Uno dei capi della scuola catechetica di Alessandria del IV secolo che si chiuse poco dopo la sua morte. Nacque intorno al 313 rimanendo cieco a quattro anni. Benché fosse carente di originalità, ebbe come suoi discepoli Girolamo e Rufino e ciò, unito al suo ascetismo- infatti condusse una vita da eremita-, lo portò a godere di un certo rilievo durante la sua epoca. Si spense verso il 398.
OPERE
Fu autore di tre libri Sulla Trinità, un trattato Sullo Spirito Santo e un altro Contro i Manichei.
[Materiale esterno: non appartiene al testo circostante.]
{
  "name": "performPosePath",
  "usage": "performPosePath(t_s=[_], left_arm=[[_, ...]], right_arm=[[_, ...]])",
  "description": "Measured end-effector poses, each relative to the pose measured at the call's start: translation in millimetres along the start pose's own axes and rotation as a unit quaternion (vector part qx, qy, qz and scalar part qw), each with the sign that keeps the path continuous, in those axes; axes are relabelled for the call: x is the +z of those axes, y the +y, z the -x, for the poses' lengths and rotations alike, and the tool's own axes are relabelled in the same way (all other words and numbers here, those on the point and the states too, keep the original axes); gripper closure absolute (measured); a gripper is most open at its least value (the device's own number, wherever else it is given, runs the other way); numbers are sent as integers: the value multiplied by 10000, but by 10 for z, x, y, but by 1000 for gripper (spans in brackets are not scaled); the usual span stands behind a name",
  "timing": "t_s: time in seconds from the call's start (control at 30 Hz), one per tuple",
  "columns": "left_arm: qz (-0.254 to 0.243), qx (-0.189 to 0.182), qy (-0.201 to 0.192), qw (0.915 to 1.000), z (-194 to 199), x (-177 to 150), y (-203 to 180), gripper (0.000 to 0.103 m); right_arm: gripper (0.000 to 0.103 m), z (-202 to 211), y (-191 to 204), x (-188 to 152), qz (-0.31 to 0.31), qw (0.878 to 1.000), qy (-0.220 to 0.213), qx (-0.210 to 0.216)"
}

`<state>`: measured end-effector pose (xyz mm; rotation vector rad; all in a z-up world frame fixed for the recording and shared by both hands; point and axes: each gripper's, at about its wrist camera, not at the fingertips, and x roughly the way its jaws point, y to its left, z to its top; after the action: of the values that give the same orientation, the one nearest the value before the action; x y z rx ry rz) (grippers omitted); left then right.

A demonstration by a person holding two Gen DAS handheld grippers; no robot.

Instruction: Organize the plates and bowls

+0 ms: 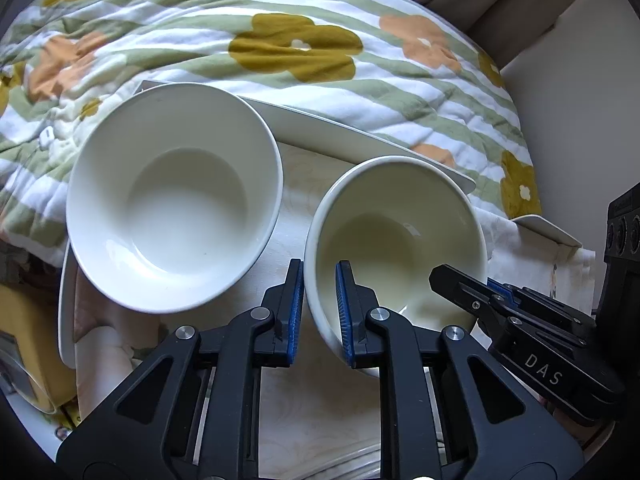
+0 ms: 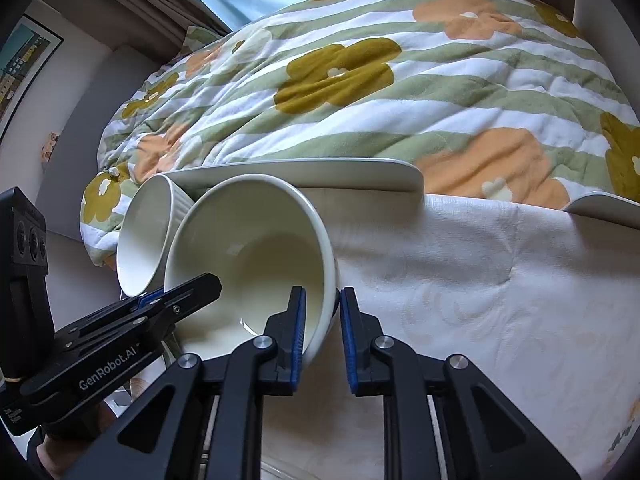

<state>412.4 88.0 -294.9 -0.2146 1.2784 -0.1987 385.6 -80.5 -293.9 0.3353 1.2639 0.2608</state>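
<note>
Two white bowls show over a white cloth. The smaller bowl (image 1: 400, 240) is tilted and held by both grippers. My left gripper (image 1: 318, 312) is shut on its left rim. My right gripper (image 2: 322, 340) is shut on its right rim; the same bowl shows in the right wrist view (image 2: 256, 248). The larger bowl (image 1: 172, 196) lies tilted to its left, touching a long white plate (image 1: 360, 136). In the right wrist view the larger bowl (image 2: 148, 232) sits just behind the held one. The right gripper also shows in the left wrist view (image 1: 480, 292).
A flowered quilt (image 1: 280, 40) lies behind the dishes. Another white plate's edge (image 1: 548, 232) shows at the right. The long plate (image 2: 320, 176) sits at the cloth's far edge. A white patterned cloth (image 2: 480, 280) covers the surface. A yellow object (image 1: 24, 340) is at the far left.
</note>
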Motion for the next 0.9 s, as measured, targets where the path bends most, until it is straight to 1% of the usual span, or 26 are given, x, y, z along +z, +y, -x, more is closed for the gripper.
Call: performPosePath(t_s=[0.2, 0.4, 0.63, 0.77, 0.9], left_arm=[[-103, 58, -131, 9998, 112, -47, -58, 89], [-349, 52, -454, 9983, 446, -92, -233, 89], [-693, -18, -821, 9942, 1033, -225, -588, 89], [-899, -45, -1065, 9902, 1364, -408, -898, 89], [-1075, -77, -1272, 9860, 1597, -678, -1254, 89]], right_arm=[[88, 107, 17, -24, 89, 9999, -120, 17], [88, 381, 49, -74, 126, 9991, -399, 37], [88, 961, 73, -223, 36, 9965, -833, 71], [88, 1356, 36, -388, 66, 9932, -1159, 89], [88, 1714, -121, -582, 81, 9901, -1395, 88]])
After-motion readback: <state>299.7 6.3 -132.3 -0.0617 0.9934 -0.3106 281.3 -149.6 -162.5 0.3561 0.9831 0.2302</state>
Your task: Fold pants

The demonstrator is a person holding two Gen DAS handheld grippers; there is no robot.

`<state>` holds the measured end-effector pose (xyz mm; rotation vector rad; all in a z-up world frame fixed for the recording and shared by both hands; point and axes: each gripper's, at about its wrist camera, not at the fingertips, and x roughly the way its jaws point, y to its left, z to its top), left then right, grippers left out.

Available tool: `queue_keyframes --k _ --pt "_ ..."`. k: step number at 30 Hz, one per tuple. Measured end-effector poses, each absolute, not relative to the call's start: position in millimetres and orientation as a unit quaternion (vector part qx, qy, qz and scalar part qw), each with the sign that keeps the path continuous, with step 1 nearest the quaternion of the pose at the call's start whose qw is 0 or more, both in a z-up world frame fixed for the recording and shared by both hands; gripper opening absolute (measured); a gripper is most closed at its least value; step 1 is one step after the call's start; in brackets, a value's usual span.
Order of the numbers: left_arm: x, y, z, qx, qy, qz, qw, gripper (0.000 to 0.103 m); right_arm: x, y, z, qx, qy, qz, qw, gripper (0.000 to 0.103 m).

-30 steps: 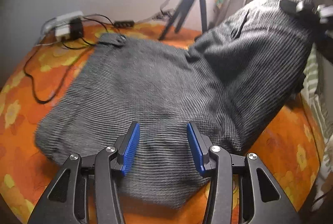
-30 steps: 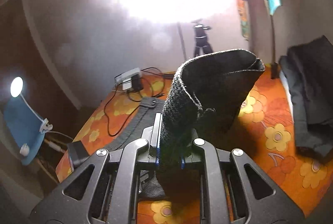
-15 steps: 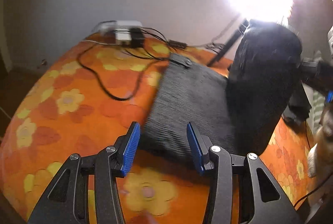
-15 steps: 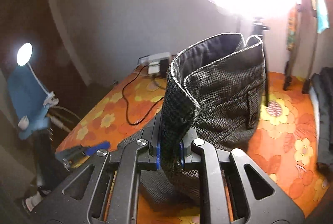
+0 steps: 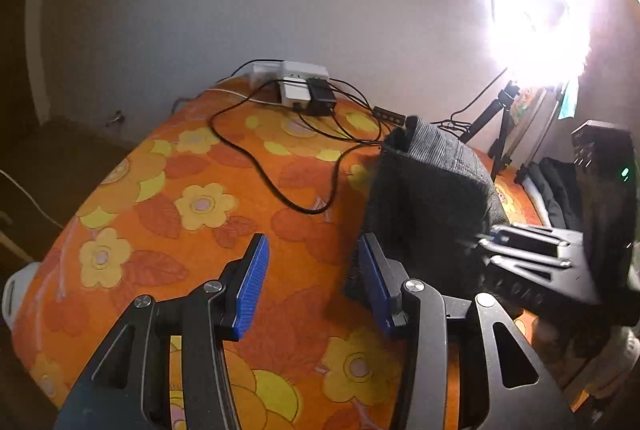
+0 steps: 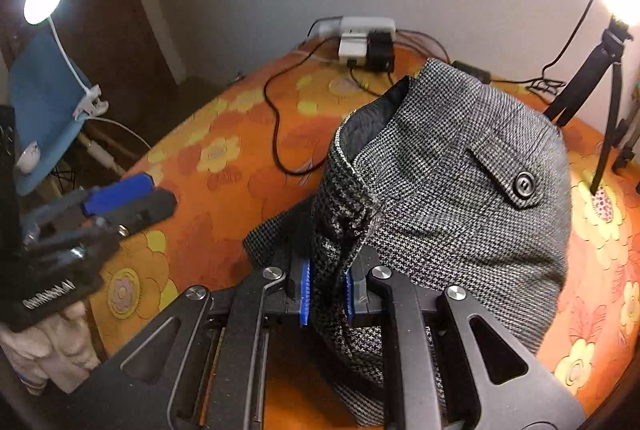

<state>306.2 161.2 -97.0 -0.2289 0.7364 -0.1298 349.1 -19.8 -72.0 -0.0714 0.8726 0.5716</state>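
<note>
- pants (image 6: 452, 198) bunched over orange flowered cloth (image 5: 200, 214), pinched tight in right gripper (image 6: 326, 288) fingers.
- left gripper (image 5: 312, 282) fingers spread wide, holding nothing.
- mid-fold; next likely needed: laying flat.

Bed w/ orange floral cover (image 5: 168, 230). On it: grey houndstooth pants (image 6: 460, 190), lower part resting on the cover, rest lifted; power strip w/ plugs (image 5: 300, 86) at far edge by wall; black cable (image 5: 280, 186) looping across; tripod (image 6: 600, 98) at far right.
</note>
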Motion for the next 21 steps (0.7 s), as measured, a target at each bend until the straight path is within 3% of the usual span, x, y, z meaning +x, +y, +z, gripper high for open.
queue_keyframes --k 13,21 --pt "308.0 160.6 -88.2 -0.109 0.353 -0.057 0.928 0.044 353.8 -0.3 -88.3 -0.059 0.429 0.281 0.856 0.016" --pt "303.4 153.7 -76.3 -0.098 0.346 -0.054 0.932 0.044 348.2 -11.0 -73.5 -0.018 0.411 0.333 0.848 0.041"
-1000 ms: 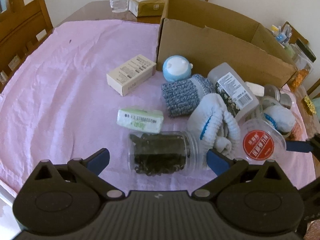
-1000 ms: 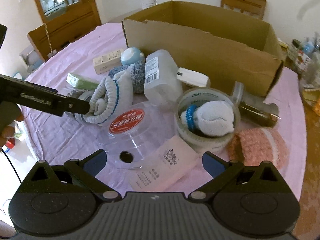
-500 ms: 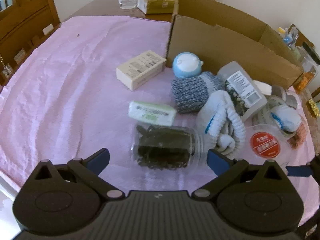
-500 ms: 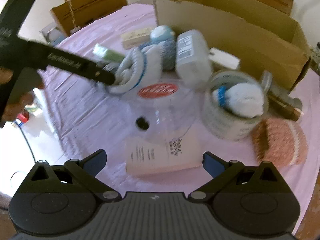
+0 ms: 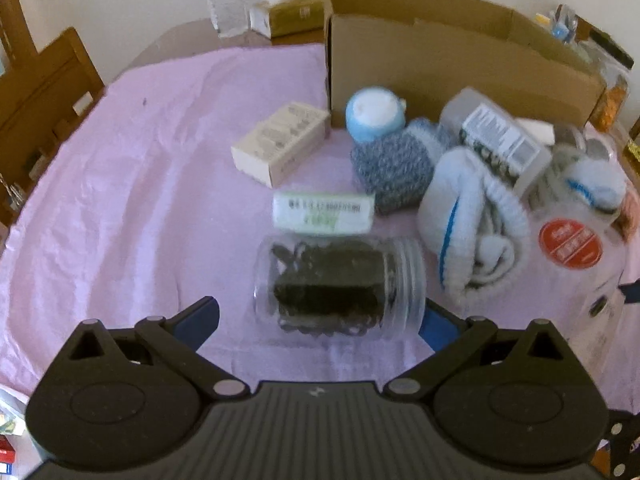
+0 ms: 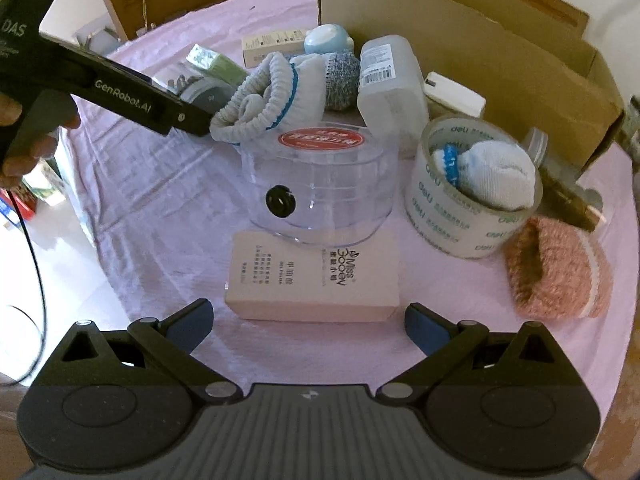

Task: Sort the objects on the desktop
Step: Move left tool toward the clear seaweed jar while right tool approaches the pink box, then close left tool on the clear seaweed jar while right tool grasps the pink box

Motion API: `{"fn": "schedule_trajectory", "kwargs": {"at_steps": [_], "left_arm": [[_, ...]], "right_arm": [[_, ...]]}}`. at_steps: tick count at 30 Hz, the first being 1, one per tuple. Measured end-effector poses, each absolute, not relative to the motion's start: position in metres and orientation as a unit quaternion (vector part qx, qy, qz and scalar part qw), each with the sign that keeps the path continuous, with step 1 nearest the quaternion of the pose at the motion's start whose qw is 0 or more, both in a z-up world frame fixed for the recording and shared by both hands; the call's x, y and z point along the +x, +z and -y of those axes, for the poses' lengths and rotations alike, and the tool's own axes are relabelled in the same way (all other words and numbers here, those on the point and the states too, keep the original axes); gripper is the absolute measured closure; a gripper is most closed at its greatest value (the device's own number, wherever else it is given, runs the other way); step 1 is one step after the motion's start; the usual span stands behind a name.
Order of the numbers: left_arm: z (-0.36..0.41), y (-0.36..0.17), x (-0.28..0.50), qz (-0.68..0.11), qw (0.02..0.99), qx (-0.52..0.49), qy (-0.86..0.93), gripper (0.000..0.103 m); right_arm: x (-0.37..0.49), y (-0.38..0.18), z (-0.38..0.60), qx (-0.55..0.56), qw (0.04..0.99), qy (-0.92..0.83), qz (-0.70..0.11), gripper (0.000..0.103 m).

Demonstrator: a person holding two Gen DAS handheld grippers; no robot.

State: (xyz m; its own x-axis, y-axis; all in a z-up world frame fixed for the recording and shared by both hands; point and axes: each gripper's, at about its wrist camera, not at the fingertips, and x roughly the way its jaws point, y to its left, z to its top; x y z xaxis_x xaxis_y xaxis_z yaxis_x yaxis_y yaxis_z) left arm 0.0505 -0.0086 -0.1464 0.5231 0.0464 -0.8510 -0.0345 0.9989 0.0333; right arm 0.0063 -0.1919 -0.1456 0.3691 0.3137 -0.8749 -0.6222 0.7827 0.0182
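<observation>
Pink cloth [image 5: 120,184]: jar [image 5: 340,286] between left gripper [image 5: 320,316] spread fingers; right gripper [image 6: 306,318] spread, empty.

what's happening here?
A person is sorting table clutter with two handheld grippers, both open and empty. The left gripper is lined up on the clear jar lying on its side; the right gripper faces the pink box. The cardboard box stands behind the pile.

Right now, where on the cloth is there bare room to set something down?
The pink cloth is bare left of the beige box and the clear jar, out to the table's edge. It is crowded from the jar rightward, in front of the cardboard box.
</observation>
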Motion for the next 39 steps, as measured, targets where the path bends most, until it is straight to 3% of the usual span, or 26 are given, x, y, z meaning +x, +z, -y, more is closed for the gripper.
{"fn": "schedule_trajectory", "kwargs": {"at_steps": [24, 35, 39], "left_arm": [[0.004, -0.160, 0.053, -0.463, 0.886, -0.016, 0.026, 0.001], [0.014, -0.148, 0.052, -0.441, 0.897, 0.017, 0.011, 0.027], [0.015, -0.147, 0.054, -0.441, 0.897, 0.022, 0.007, 0.027]], "right_arm": [[0.006, -0.144, 0.193, -0.144, 0.833, 0.259, -0.467, 0.000], [0.011, -0.143, 0.189, -0.147, 0.830, 0.256, -0.473, 0.000], [0.006, -0.134, 0.186, -0.158, 0.835, 0.265, -0.455, 0.001]]}}
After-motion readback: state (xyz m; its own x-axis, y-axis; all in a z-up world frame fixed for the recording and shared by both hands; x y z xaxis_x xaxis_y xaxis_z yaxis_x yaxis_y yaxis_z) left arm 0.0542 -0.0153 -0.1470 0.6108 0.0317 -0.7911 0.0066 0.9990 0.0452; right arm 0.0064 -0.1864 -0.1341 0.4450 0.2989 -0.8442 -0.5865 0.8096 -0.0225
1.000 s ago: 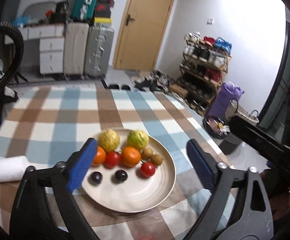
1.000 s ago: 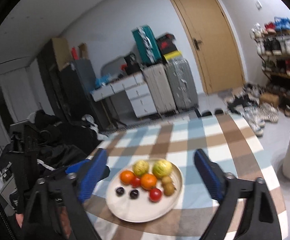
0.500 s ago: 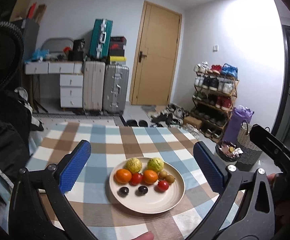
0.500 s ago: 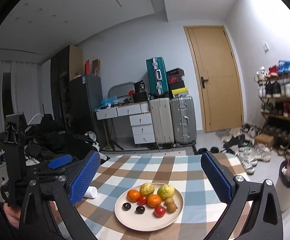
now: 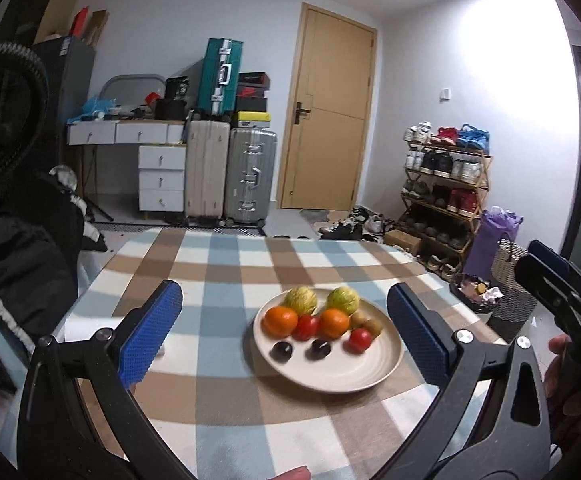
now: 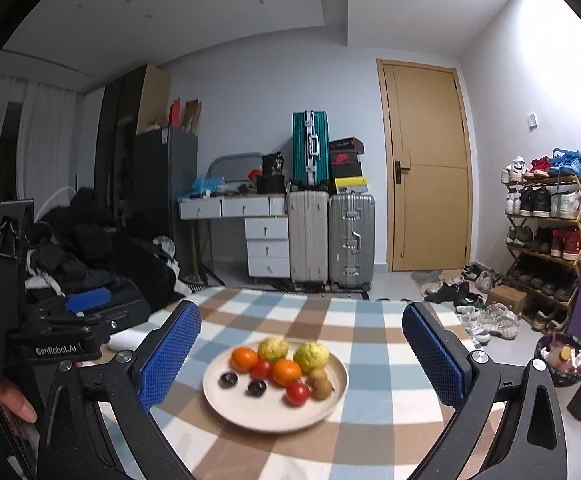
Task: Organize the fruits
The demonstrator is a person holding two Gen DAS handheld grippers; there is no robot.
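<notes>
Both your tongs spread, empty: left tongs (image 5: 284, 330), right tongs (image 6: 302, 350). Fruits crowd plate (image 6: 250, 414); careless pinch bumps neighbours, round tomato (image 6: 297, 393) rolls onto tabletop (image 6: 370, 360).

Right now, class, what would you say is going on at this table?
A person holds a two-finger gripper in each hand above a checked tablecloth. The left gripper and the right gripper are both open and empty, facing a cream plate. On it lie two oranges, two yellow-green fruits, two tomatoes, two dark plums and two small brown fruits. No fruit is being touched.
</notes>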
Scrisse anche diversi commenti ai libri dell'Antico e del Nuovo Testamento dei quali solo alcuni frammenti ci sono pervenuti. Sono andati perduti i suoi dodici libri Sui dogmi e Contro gli ariani, il suo volume Sulle sètte e la sua Difesa di Origine.
TEOLOGIA
Benché non fosse un brillante pensatore, Didimo contribuì notevolmente alla comprensione della Trinità con la sua formula: « Una sostanza e tre ipostasi ». Difese anche l'esistenza di un'anima umana nella persona di Cristo, ma non parla di fusione della natura umana e divina bensì dell'esistenza di due nature e di due volontà. Partendo dalla cristologia, Didimo si occupa della dottrina dello Spirito Santo che considera increato come il Figlio. È Dio ed è uguale al Padre. Lo Spirito Santo è il dispensatore di grazie divine nella Chiesa. Grazie a lui, la Chiesa si trasforma in madre dei cristiani ai quali dispensa la luce attraverso il battesimo. Ciò nonostante, Didimo preferisce chiamare la Chiesa Corpo di Cristo anziché Madre. Per Didimo il peccato originale consiste nella caduta di Adamo ed Eva e viene trasmesso dai genitori ai figli attraverso l'atto sessuale, il che spiega perché Gesù dovesse essere partorito da una vergine. Il battesimo cancella il peccato originale ed ha come conseguenza l'adozione a figli di Dio. Per questo motivo il battesimo è indispensabile per la salvezza sebbene possa venire sostituito dal martirio. Didimo nega inoltre la validità del battesimo dato dagli eretici. La mariologia di Didimo insiste sul fatto che Maria fu sempre vergine; inoltre insiste nel chiamarla Madre di Dio (Theotokos). Sul piano antropologico, Didimo condivideva l'errore origenista di sostenere che l'anima fosse stata rinchiusa nel corpo come castigo per i precedenti peccati, appoggiando in questo modo l'idea platonico‑origenista della preesistenza. Sul piano escatologico, benché Girolamo (Adv. Ruf., I, 6) sostenesse che Didimo era anche origenista credendo in una salvezza universale alla fine dei tempi, è certo che a partire dai suoi scritti risulta difficile accettare una tale opinione. D'altronde è innegabile che negli stessi scritti Didimo parli ripetutamente dell'inferno e dell'eterno castigo (De Trin., II, 12; II, 26). Quasten ha sottolineato che la testimonianza di Girolamo può considerarsi corretta posto che Didimo intendesse per salvezza universale che nel mondo futuro non ci sarà più peccato e che gli angeli desiderino essere redenti, ma entrambe le affermazioni non necessariamente devono vedersi contrapposte alla tesi di un castigo eterno per i condannati. Da Origene però Didimo sembra aver ereditato l'idea di purgatorio.